Craig Warga/Bloomberg via Getty Images
We have been at a critical juncture in the re-assessment of many institutions central to our daily life in the United States, from the pandemic's stresses on our health care system to this summer’s protests against police brutality. Among these institutions being re-considered should be our education system, and, in particular, private schools, which have historically had an outsized influence in our culture, helping to ultimately maintain the institutional status quo across segments of our society. That’s why we don’t need them.
Private schools have educated, globally, many of those who wield great power; congresspeople are twice as likely to have attended a private high school than their non-legislating counterparts. Similarly, while only about 10% of US students attend private high schools, 4 out of the 9 Supreme Court Justices on the 2019 court went to private high school. Notably, every single one of those justices attended an Ivy League Law School.
While private schools appeal to potential applicants on the basis of having a higher quality of education, they are destructive institutions. As a graduate of a private high school and a student currently enrolled in one of the most famous private universities in the world, it is my experience that private schools operate to cement the power of the owning class at the cost of marginalized students. I saw this when wealthy kids used their connections to get better internships. I saw this when wealthy students helped one another get into universities. With two brown parents, this world of entitlement was foreign to me. My queerness and my brownness have led me to be aware that admission to private schools isn’t necessarily an admission to a certain kind of life. You have to look and act a certain way to really fit in.

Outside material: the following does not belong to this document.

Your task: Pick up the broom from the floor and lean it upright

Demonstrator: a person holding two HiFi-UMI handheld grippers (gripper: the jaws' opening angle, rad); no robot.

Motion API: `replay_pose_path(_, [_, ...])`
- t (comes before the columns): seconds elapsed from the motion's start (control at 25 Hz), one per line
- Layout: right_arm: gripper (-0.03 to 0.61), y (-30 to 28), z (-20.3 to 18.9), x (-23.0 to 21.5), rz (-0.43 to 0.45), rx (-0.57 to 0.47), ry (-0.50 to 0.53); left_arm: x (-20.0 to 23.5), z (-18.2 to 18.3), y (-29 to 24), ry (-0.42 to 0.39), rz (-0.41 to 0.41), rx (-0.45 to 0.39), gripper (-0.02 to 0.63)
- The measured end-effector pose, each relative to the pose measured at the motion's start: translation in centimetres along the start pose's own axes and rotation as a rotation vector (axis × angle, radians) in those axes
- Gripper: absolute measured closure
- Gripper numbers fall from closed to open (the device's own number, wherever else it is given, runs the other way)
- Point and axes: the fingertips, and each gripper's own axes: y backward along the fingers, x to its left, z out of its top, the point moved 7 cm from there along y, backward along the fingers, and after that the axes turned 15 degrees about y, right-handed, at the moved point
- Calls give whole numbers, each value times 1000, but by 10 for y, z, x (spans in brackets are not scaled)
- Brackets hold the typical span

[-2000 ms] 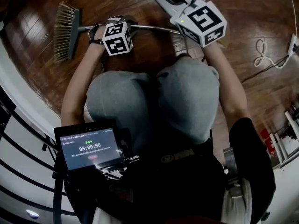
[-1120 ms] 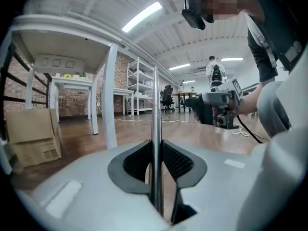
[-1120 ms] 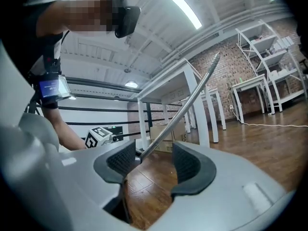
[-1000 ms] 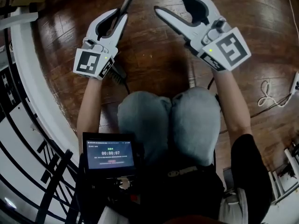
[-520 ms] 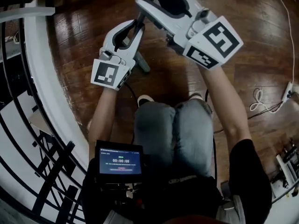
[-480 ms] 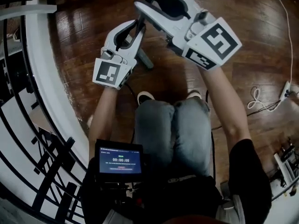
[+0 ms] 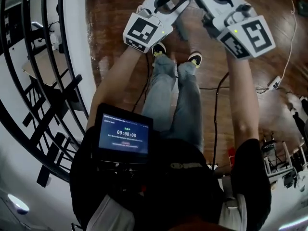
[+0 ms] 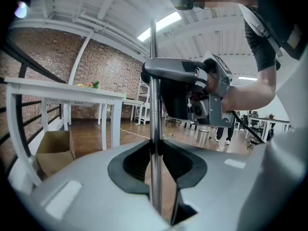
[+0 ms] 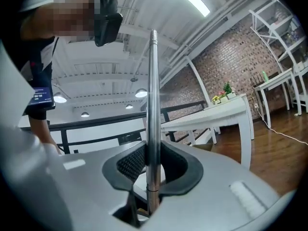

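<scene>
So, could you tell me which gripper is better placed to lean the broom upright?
Probably the right gripper: its jaws, which have just been closing, clamp the broom handle near its top end, above the left gripper, so it can steer the top to a support.

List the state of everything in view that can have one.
broom: handle upright, held by both grippers.
left gripper: shut on the broom handle.
right gripper: jaws have just been closing, now shut on the handle, above the left.
screen: on, showing a timer.
</scene>
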Motion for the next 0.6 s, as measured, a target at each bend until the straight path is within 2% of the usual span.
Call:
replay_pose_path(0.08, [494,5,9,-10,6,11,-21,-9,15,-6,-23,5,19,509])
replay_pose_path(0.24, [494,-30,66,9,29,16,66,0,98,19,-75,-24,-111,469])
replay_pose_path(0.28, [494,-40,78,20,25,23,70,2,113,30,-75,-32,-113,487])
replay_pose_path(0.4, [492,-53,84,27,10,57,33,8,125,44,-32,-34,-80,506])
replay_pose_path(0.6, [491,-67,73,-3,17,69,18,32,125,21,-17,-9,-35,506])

In the 20th century, the “private” nature of private schools became a way to maintain certain kinds of socio-economic power by segregating students during a mass desegregation movement. Following Supreme Court rulings banning segregation in graduate and professional schools in the South, the region saw private school enrollment soar by roughly 43% in the 1940s. Reporter Nikole Hannah-Jones notes that after Brown v. Board of Education, “state legislatures decided to shut down public schools altogether and pay vouchers for white students to go to private segregation academies.” I didn’t grow up in the South, but the relationship between power and private schooling is one I saw echoed in my own experience in New York City.
My mother was a product of the Queens public school system. Proud of her own upbringing, she wanted me to be part of this lineage. As a child, I was sent to a public school in New York. I remember playing with cockroaches in the cafeteria and eating semi-frozen peanut butter and jelly uncrustables for lunch. I remember the smell of rot, the broken toilets, the broken windows. I remember seeing a school in disrepair, which I wouldn’t describe as such until later in my life. I remember not getting the resources I needed when I needed them, at times at a cost to my health.
One day, I was playing tag in the courtyard, and I hit my head and fainted. I only remember being shaken awake by the recess director before waking up again in the principal’s office. I don’t remember being brought to a doctor, nurse, or anyone else with medical experience. When my mother brought me to our doctor later that week, I knew that for many of my peers, the school was the only place they could have afforded to receive medical attention. And I feared that it just wasn’t there.